Given a family $\mathcal{F}$ of subsets of some finite set $X$, its cover number of $\mathcal{F}$, $\text{Cov}(\mathcal{F})$, is the minimum number of members of $\mathcal{F}$ whose union covers all points of $X$.
Theorem 2.16. If each member of $\mathcal{F}$ has at most $a$ elements, and each point $x\in X$ belongs to at least $v$ of the sets in $\mathcal{F}$, then $$\text{Cov}(\mathcal{F})\leq \dfrac{|\mathcal{F}|}{v}(1+\ln a).$$
Proof. Let $|X|=N, |\mathcal{F}|=M$ and consider the $N\times M$ $0$-$1$ matrix $A=(a_{x,i})$, where $a_{x,i}=1$ iff $x\in X$ belongs to the $i$-th member of $\mathcal{F}$. By our assumption, each row of $A$ has at least $v$ ones and each column at most $a$ ones. By double couting, we have that $Nv\leq Ma$, or equivalently, $$\frac{M}{v}\geq \frac{N}{a} \quad \quad (*).$$ Our goal is to show that $A$ must contain an $N\times K $ submatrix $C$ with no all-$0$ rows and such that $$K\leq (M/v)(1+\ln a).$$
We describe a constructive procedure for producing the desired submatrix $C$. Let $A_a=A$ and define $A'_a$ to be any maximal set of columns from $A_a$ whose supports are pairwise disjoint and whose columns each have $a$ ones. Let $K_a=|A'_a|$. Discard from $A_a$ the columns of $A'_a$ and any row with a one in $A'_a$. We are left with a $k_a\times (M-K_a)$ matrix $A_{a-1}$, where $k_a=N-aK_a$. Clearly, the columns of $A_{a-1}$ have at most $a-1$ ones (indeed, otherwise such a column could be added to the previously discarded set, contradicting its maximality). We continue by doing to $A_{a-1}$ what we did to $A_a$. That is we define $A'_{a-1}$ to be any maximal set of columns from $A_{a-1}$, whose supports are pairwise disjoint and whose columns each have $a-1$ ones. Let $K_{a-1}=|A'_{a-1}|$, then discard from $A_{a-1}$ the columns of $A'_{a-1}$ and any row with a one in $A'_{a-1}$ getting a $k_{a-1}\times (M-K_a-K_{a-1})$ matrix $A_{a-2}$, where $k_{a-1}=N-aK_a-(a-1)K_{a-1}$.

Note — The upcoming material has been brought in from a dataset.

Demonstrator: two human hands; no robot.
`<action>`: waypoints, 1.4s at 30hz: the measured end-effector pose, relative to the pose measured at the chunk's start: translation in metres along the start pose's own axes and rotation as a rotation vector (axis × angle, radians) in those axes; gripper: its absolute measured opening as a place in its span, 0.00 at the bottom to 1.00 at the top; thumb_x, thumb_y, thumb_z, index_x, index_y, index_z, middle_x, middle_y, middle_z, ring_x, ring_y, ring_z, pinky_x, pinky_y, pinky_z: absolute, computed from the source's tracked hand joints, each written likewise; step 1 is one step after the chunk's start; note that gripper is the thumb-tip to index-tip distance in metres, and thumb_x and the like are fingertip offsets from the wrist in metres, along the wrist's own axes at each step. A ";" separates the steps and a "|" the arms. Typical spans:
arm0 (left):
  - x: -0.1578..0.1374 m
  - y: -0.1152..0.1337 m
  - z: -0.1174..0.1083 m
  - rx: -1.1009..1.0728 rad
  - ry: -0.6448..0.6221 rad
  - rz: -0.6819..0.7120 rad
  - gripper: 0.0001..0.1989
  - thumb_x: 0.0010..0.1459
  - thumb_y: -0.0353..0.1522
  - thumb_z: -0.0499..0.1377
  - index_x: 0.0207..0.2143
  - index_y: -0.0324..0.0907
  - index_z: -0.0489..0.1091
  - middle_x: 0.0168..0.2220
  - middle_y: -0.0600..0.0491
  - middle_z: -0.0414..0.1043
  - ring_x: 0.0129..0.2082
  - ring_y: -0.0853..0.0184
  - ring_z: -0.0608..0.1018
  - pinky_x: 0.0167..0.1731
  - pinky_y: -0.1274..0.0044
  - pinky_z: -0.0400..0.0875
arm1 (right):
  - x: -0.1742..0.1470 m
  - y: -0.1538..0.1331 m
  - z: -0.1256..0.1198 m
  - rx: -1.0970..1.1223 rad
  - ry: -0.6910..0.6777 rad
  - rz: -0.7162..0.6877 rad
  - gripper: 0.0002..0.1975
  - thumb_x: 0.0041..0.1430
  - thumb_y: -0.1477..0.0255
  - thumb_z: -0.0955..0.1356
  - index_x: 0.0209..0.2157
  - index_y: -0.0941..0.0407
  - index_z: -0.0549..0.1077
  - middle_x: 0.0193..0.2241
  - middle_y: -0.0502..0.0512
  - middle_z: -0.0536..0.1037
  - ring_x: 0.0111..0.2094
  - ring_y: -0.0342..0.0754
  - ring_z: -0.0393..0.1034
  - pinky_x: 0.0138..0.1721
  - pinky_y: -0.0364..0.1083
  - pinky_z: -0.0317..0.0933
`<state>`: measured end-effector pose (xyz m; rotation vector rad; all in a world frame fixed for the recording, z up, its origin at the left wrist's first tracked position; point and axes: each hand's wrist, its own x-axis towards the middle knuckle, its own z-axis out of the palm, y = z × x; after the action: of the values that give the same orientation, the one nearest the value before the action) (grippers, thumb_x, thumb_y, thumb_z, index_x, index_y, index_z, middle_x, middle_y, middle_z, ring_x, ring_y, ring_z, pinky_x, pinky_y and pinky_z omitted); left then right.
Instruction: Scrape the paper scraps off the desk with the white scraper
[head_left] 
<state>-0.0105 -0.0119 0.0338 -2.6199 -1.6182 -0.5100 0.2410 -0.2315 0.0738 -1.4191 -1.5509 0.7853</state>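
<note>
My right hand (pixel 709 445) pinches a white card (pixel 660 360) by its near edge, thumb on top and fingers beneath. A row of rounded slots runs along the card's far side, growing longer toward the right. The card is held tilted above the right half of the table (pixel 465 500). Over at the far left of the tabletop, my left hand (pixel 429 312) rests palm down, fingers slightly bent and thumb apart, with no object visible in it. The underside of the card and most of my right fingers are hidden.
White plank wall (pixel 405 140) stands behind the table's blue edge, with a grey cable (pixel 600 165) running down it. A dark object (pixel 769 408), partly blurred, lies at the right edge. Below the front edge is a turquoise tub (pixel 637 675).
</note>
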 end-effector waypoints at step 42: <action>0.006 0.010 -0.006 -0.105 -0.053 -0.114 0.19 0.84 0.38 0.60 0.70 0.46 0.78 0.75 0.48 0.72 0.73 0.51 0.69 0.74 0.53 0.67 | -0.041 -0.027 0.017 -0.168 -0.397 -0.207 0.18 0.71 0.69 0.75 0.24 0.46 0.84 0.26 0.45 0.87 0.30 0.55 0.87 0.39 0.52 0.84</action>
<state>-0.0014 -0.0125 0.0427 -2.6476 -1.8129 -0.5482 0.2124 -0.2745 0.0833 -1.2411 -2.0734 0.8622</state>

The process will terminate after at most $a$ steps. The union of the columns of the discarded sets form the desired submatrix $C$ with $K=\sum \limits_{i=1}^a K_i$. The first step of the algorithm gives $k_a=N-aK_a$, which we rewrite, setting $k_{a+1}=N$, as $$K_a=\frac{k_{a+1}-k_a}{a}.$$ Analogously, $$K_i=\frac{k_{i+1}-k_i}{i} \ \text{for} \ i=1,\dots,a.$$ Now we derive an upper bound for $k_i$ by counting the number of ones in $A_{i-1}$ in two ways: every row of $A_{i-1}$ contains at least $v$ ones, and every column at most $i-1$ ones, thus $$vk_i\leq (i-1)(M-K_a-\dots-K_{i+1})\leq (i-1)M,$$ or equivalently $$k_i\leq \frac{(i-1)M}{v}.$$
So, $$K=\sum\limits_{i=1}^a K_i=\sum\limits_{i=1}^a \frac{k_{i+1}-k_i}{i}=$$ $$=\frac{k_{a+1}}{a}+\frac{k_{a}}{a(a-1)}+\frac{k_{a-1}}{(a-1)(a-2)}+\dots+\frac{k_{2}}{2\cdot 1}-k_1\leq $$ $$\leq \frac{N}{a}+\frac{M}{v}(\frac{1}{a}+\dots+\frac{1}{2})\leq \frac{N}{a}+\frac{M}{v}\ln a.$$ The last inequality here follows because $1+\frac{1}{2}+\dots+\frac{1}{n}$ is the $n$-th harmonic number which is known to lie between $\ln n$ and $\ln n+1$. Together with $(*)$, this yields $K\leq (M/v)(1+\ln a)$, as desired.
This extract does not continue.